» PROBLEM DETAILS
Copy the records below line by line and word for word, from the very first line through the line with "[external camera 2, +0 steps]", omitting each picture.

» EXTRACTED ENTRIES
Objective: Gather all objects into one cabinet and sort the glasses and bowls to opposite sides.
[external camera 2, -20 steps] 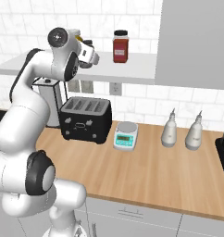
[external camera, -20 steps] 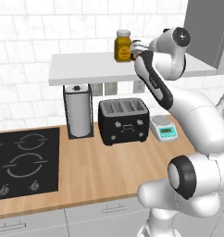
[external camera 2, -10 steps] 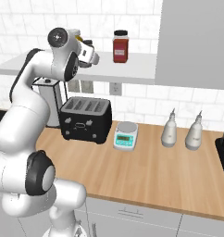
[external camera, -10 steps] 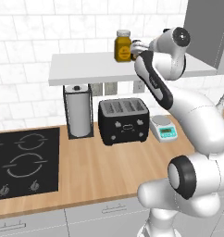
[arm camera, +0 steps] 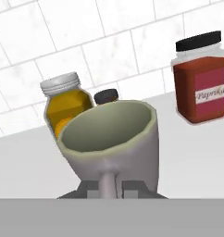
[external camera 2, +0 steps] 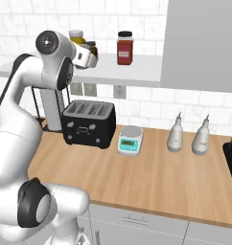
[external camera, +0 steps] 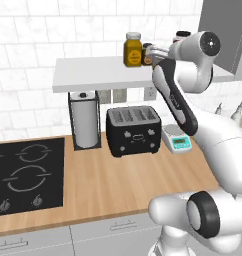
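A small grey-beige cup [arm camera: 115, 136] with a side handle sits tilted right in front of the hand camera, its mouth open toward me. My gripper [arm camera: 109, 188] is shut on the cup's handle, the dark fingertips [arm camera: 88, 189] showing on either side of it. From the left base view the gripper [external camera: 148, 54] hangs over the open white shelf, just right of the yellow jar. The hand [external camera 2: 86, 57] also reaches over that shelf in the right base view. The wall cabinet's light-grey door [external camera 2: 204, 43] is closed at the right. The bowls are out of view.
A yellow jar [arm camera: 63, 104], a small dark-lidded jar [arm camera: 106, 96] and a red paprika jar [arm camera: 200, 81] stand on the white shelf [arm camera: 197, 152] behind the cup. Below on the counter are a black toaster [external camera: 133, 130], a scale [external camera 2: 130, 141], a paper-towel roll [external camera: 84, 120] and two bottles [external camera 2: 175, 135].
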Tool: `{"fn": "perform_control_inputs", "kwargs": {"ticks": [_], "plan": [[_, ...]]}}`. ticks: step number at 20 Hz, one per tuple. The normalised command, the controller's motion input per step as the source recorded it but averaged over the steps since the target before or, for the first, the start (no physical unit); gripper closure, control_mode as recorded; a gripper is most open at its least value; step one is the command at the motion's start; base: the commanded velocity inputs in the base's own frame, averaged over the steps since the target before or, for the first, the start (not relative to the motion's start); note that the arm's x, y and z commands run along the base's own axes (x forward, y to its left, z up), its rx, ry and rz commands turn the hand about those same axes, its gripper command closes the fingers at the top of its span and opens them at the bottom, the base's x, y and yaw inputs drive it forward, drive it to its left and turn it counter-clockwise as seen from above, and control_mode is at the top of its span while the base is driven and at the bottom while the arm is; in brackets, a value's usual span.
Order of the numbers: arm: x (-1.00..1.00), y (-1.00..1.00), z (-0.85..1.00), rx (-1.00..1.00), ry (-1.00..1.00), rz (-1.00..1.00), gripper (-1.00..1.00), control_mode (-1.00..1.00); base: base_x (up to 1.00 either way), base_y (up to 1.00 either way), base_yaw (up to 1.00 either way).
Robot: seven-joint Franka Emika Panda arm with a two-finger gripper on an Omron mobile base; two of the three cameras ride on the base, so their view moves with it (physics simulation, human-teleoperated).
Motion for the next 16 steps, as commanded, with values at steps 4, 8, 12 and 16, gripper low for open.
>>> {"fn": "perform_control_inputs", "kwargs": {"ticks": [4, 8, 12, 16], "plan": [[-1.00, 0.22, 0.33, 0.00, -0.06, 0.00, 1.00, -1.00, 0.00, 0.00, 0.00], [-1.00, 0.27, 0.24, 0.00, 0.00, 0.07, 1.00, -1.00, 0.00, 0.00, 0.00], [-1.00, 0.25, 0.25, 0.00, 0.00, 0.07, 1.00, -1.00, 0.00, 0.00, 0.00], [0.00, 0.00, 0.00, 0.00, 0.00, 0.00, 1.00, 1.00, -0.98, 0.42, 0.13]]}}
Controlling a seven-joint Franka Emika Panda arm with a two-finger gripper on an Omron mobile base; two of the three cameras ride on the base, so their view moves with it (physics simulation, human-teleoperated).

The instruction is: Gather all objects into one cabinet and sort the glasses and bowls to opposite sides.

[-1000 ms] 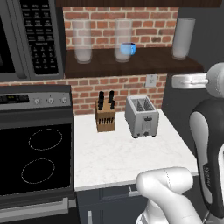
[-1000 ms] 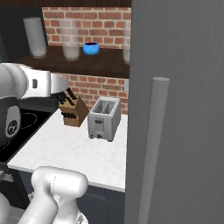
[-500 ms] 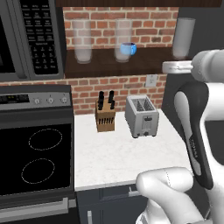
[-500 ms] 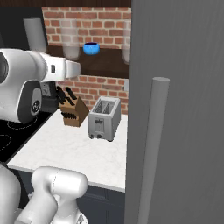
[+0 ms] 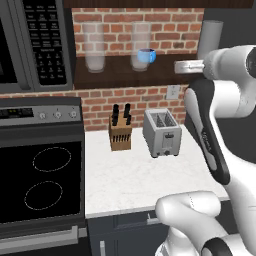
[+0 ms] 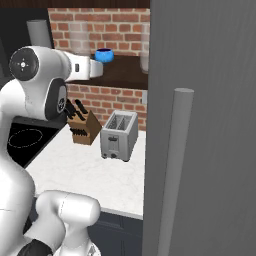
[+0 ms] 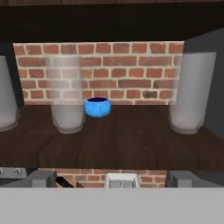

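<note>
My small glossy bright-blue bowl (image 7: 97,107) sat on the matt dark wooden shelf (image 7: 113,140), flanked by frosted translucent glasses (image 7: 67,94) against rough red brick wall (image 7: 127,70).

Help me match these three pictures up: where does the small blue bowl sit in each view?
Left base view: blue bowl on the dark shelf, upper middle, beside a clear glass.
Right base view: upper left, just right of the arm's white wrist.
Hand view: centre, far back against the brick.
Shared landmark: the toaster on the counter below.
</note>
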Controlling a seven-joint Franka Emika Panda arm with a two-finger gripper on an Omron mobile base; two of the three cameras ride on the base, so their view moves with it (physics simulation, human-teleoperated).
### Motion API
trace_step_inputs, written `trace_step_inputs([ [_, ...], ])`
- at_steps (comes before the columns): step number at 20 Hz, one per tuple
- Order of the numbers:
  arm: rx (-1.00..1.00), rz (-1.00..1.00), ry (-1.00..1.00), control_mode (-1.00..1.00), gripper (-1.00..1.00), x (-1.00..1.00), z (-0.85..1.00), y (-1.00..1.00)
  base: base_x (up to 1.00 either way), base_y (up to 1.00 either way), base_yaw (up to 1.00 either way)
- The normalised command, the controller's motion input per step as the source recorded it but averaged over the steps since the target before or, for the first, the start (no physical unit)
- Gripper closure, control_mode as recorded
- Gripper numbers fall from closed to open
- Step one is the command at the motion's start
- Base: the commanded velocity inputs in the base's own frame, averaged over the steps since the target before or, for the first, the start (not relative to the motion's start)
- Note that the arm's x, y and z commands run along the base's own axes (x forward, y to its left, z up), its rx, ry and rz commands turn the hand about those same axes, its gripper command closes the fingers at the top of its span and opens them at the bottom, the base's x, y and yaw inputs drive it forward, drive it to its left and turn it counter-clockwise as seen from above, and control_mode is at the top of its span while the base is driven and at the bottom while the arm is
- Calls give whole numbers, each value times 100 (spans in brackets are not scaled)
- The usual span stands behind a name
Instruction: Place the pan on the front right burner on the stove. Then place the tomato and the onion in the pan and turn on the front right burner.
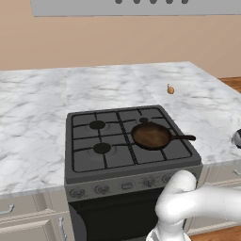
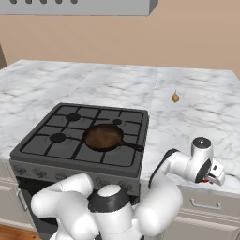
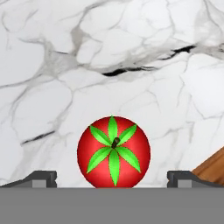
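Observation:
The dark pan [image 1: 151,135] [image 2: 103,137] sits on the stove [image 1: 89,160] [image 2: 42,152] over the front right burner, hiding its cap, with the handle pointing right. A tan onion [image 1: 170,90] [image 2: 175,97] lies on the marble counter behind and to the right of the stove. Near the counter's front right edge rests the red tomato [image 3: 113,151] [image 2: 205,181], seen from above in the hand view with its green top. My gripper [image 3: 113,179] [image 2: 216,174] hangs over it, open, one fingertip [image 3: 41,178] on each side of the tomato and clear of it.
White marble counter [image 1: 37,117] [image 2: 197,126] runs around the stove on both sides. A grey hood [image 1: 136,7] hangs above. Knobs line the stove front [image 1: 101,189]. Wooden floor [image 3: 212,168] shows past the counter edge close to the tomato.

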Motion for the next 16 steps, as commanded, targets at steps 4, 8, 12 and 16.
trace_step_inputs([
  [4,0,0,0,-100,-100,5,-16,-14,0,0,0],
  [8,-1,0,0,-100,-100,0,-17,-5,0,0,0],
  [12,-7,0,0,-100,100,0,-12,0,0,0,0],
  [16,-8,0,0,-100,100,0,-10,0,0,0,0],
])
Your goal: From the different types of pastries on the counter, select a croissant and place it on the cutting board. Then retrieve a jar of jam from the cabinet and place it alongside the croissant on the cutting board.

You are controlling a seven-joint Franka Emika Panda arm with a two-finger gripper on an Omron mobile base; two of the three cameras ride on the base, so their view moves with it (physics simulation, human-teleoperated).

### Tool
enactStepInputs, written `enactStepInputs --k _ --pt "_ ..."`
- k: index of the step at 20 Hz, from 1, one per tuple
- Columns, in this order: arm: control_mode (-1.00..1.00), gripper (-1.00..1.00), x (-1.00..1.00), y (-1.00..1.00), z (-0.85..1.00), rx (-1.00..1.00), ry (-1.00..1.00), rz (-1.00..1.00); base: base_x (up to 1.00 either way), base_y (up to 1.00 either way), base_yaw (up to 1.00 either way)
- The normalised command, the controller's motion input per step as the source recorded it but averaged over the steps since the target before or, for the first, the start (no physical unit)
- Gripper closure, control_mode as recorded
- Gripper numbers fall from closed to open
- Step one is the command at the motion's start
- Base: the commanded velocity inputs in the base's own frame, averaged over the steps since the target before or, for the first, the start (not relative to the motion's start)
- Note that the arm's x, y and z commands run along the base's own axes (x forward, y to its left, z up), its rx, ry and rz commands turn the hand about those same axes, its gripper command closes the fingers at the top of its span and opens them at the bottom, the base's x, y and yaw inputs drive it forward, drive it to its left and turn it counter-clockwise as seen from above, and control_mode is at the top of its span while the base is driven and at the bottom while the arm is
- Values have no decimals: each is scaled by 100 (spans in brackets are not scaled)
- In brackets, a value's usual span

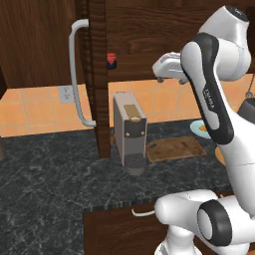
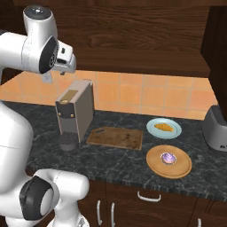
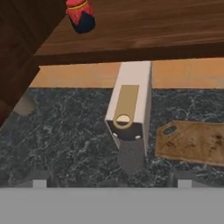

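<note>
In the left base view, the hand [image 1: 160,75] is hovering high in front of the open cabinet [image 1: 149,35], well above the bench [image 1: 50,174]. The jar of jam [image 1: 111,61] is sitting inside the cabinet at its left edge, apart from the hand. The cabinet door [image 1: 97,74] is standing swung out, its grey handle [image 1: 76,74] facing left. The coffee machine [image 1: 129,132] is standing beside the cutting board [image 1: 174,148].

In the right base view, the croissant [image 2: 163,127] is lying on a pale blue plate [image 2: 174,132], the purplish-white pastry [image 2: 167,157] on a round tan plate [image 2: 179,167], and the cutting board is lying bare beside the coffee machine.

In the hand view, the jar is showing at the top left, on the cabinet floor. Whether the fingers are spread wide or narrow, I cannot tell.
</note>
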Motion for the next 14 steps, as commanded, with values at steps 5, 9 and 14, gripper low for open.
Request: enactStepInputs --k 5,9,14 --pt "-100 -100 0 57 37 0 -16 12 0 0 0" --pt "-100 -100 11 12 8 0 -25 14 0 0 0" --pt "-100 -100 17 0 5 0 -32 13 0 0 0"
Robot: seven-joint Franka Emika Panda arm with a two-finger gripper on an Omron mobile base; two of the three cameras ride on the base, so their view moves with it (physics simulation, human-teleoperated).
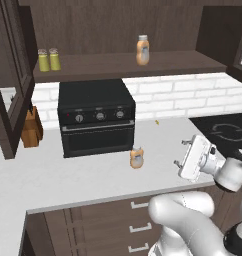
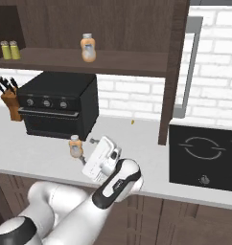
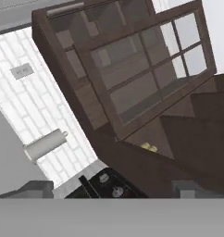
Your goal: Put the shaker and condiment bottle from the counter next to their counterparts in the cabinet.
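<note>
The arm reached out low over the front of the counter [image 1: 93, 175], and its gripper [image 1: 182, 152] hung in the air with the fingers spread wide and nothing between them. The hand was turned over on its side, well to the right of the condiment bottle [image 1: 137, 157], not touching it.

That small orange bottle stood upright on the worktop, just in front of the lower right corner of the black toaster oven [image 1: 96, 117]. From the right-hand side it [image 2: 75, 146] sat just left of the gripper [image 2: 87, 152], close but apart.

Up in the cabinet [image 1: 128, 30], the two shakers [image 1: 49, 59] stood side by side, almost touching, at the left end of the long shelf. The second orange bottle [image 1: 142, 50] stood alone farther right along the same shelf, well apart from the pair. Both cabinet doors were swung open.

A knife block [image 1: 31, 127] rested against the wall on the counter left of the oven. A dark cooktop [image 2: 204, 155] lay to the right, and a tiny yellow speck [image 1: 156, 121] sat on the worktop near the backsplash. From the hand's own tilted camera, a glass-paned door [image 3: 141, 74] filled the frame, with two yellowish caps [image 3: 150, 147] peeping from the shelf behind it
</note>
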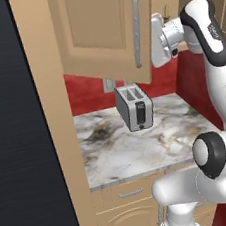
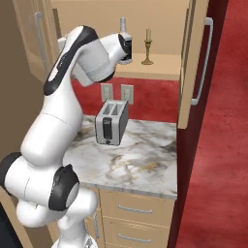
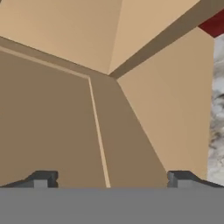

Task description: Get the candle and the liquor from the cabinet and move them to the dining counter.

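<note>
So the gripper (image 3: 109,179) is spread wide open with nothing in it, poked up into the open cabinet (image 2: 160,65) and staring at bare tan panels. The candle (image 2: 147,47) stands on the shelf just off to the side of the hand and a bit deeper in. A pale bottle neck pokes up right behind the wrist, probably the liquor (image 2: 123,24), though its body is hidden by the arm. What worries me: that candle is skinny and top-heavy, so any sideways swing with fingers this wide could clip it and knock it over, and the wrist looks close enough to bump the bottle. The open door (image 2: 193,63) hangs just past the candle too, tight quarters. Toaster (image 2: 112,122) sits well below the hand, out of harm's way.
</note>
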Available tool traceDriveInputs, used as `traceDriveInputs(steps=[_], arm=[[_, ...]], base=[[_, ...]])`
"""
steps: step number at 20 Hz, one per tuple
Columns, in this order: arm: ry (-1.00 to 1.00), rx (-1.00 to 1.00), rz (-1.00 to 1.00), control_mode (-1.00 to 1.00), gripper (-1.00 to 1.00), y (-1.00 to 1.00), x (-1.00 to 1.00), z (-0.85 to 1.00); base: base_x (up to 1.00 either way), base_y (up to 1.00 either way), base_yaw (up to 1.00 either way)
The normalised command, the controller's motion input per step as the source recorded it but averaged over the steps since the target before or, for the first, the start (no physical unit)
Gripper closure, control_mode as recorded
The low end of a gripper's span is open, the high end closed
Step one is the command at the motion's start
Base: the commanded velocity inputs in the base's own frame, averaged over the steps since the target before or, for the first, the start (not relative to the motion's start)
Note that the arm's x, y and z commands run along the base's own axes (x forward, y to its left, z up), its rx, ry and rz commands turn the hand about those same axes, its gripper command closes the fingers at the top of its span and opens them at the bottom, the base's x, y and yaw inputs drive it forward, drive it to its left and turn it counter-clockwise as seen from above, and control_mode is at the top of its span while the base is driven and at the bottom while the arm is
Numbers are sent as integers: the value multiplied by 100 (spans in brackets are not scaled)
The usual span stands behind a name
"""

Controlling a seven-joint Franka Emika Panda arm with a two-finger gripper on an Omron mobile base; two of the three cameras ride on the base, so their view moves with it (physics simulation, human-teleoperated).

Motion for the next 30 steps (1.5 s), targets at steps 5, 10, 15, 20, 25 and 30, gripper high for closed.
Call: traceDriveInputs(steps=[5, 10, 15, 20, 25, 30], arm=[[0, 0, 8, -100, -100, 76, -51, 0], [0, 0, 5, -100, -100, 80, -49, -1], [0, -2, 3, -100, -100, 81, -41, -2], [0, -9, 1, -100, -100, 66, -35, -6], [-9, -11, 1, -100, -100, 20, -29, -6], [-4, -4, 0, -100, -100, -9, -1, -12]], base=[[0, 0, 0], [0, 0, 0], [0, 0, 0], [0, 0, 0], [0, 0, 0], [0, 0, 0]])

» EXERCISE OUTPUT
Objective: Gather all objects into one cabinet and sort the glasses and bowls to opposite sides.
[external camera 2, -20 steps] 
[external camera, -20 steps] 
[external camera 2, -10 steps] 
[external camera, -10 steps] 
[arm camera, +0 steps] 
[external camera 2, +0 steps] 

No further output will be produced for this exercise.